» PROBLEM STATEMENT
When the string "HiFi" is part of a line below, that line should be copied.

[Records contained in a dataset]
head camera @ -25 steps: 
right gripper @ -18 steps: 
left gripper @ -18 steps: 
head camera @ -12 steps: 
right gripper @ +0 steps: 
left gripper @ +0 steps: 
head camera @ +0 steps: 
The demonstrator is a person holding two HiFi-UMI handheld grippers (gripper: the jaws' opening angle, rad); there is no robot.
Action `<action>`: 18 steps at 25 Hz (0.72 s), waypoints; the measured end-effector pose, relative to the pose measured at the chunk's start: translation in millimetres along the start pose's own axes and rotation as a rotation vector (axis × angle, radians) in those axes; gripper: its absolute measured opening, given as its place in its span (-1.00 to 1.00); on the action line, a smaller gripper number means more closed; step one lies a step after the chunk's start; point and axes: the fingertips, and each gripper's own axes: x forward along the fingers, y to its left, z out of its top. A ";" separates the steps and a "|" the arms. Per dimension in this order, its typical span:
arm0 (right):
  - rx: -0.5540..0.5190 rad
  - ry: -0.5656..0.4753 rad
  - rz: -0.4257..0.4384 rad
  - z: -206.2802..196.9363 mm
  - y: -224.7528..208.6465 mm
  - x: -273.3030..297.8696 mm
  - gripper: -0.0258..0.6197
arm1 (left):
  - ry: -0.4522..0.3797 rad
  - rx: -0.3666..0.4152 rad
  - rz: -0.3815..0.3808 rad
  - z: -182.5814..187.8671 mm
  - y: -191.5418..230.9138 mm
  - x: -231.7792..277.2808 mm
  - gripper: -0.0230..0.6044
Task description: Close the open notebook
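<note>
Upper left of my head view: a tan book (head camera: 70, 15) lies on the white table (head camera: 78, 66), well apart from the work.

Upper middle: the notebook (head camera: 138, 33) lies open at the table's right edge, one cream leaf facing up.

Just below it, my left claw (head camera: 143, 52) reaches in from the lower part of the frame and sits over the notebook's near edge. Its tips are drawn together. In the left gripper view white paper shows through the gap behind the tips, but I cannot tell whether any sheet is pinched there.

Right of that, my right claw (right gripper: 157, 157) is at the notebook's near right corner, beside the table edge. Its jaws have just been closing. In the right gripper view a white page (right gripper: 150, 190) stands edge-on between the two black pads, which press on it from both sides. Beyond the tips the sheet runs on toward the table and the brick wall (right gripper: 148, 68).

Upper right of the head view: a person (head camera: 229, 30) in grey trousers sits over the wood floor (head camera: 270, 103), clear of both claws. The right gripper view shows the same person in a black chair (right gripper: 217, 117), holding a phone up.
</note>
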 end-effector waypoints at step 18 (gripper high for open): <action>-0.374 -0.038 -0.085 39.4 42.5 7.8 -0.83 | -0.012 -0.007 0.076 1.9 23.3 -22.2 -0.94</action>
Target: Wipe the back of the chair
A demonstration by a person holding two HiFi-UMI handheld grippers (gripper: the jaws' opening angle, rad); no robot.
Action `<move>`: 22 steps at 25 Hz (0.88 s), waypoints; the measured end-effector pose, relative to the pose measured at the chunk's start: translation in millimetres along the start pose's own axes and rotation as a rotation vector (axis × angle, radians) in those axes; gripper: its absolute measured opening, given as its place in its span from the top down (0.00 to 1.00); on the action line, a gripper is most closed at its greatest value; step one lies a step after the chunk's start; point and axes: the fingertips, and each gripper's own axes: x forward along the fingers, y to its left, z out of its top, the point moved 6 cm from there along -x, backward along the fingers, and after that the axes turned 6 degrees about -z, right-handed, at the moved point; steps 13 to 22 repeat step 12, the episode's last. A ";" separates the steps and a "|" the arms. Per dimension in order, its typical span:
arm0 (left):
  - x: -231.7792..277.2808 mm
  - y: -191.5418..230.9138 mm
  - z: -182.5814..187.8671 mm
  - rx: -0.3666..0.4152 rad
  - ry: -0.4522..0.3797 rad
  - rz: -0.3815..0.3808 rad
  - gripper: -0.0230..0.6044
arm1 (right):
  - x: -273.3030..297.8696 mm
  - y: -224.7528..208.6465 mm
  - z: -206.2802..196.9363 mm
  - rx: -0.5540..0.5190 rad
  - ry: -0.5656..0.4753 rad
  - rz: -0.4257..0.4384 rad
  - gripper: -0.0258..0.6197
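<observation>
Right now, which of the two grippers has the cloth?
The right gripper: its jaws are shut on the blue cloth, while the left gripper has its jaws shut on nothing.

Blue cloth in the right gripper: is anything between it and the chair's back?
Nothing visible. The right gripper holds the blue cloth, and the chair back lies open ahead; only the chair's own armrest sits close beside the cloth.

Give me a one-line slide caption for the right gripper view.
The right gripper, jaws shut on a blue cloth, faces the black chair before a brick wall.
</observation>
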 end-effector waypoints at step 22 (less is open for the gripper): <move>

» ANSWER BOX
The demonstrator is a person holding two HiFi-UMI handheld grippers (gripper: the jaws' opening angle, rad); there is no robot.
A demonstration by a person holding two HiFi-UMI handheld grippers (gripper: the jaws' opening angle, rad); no robot.

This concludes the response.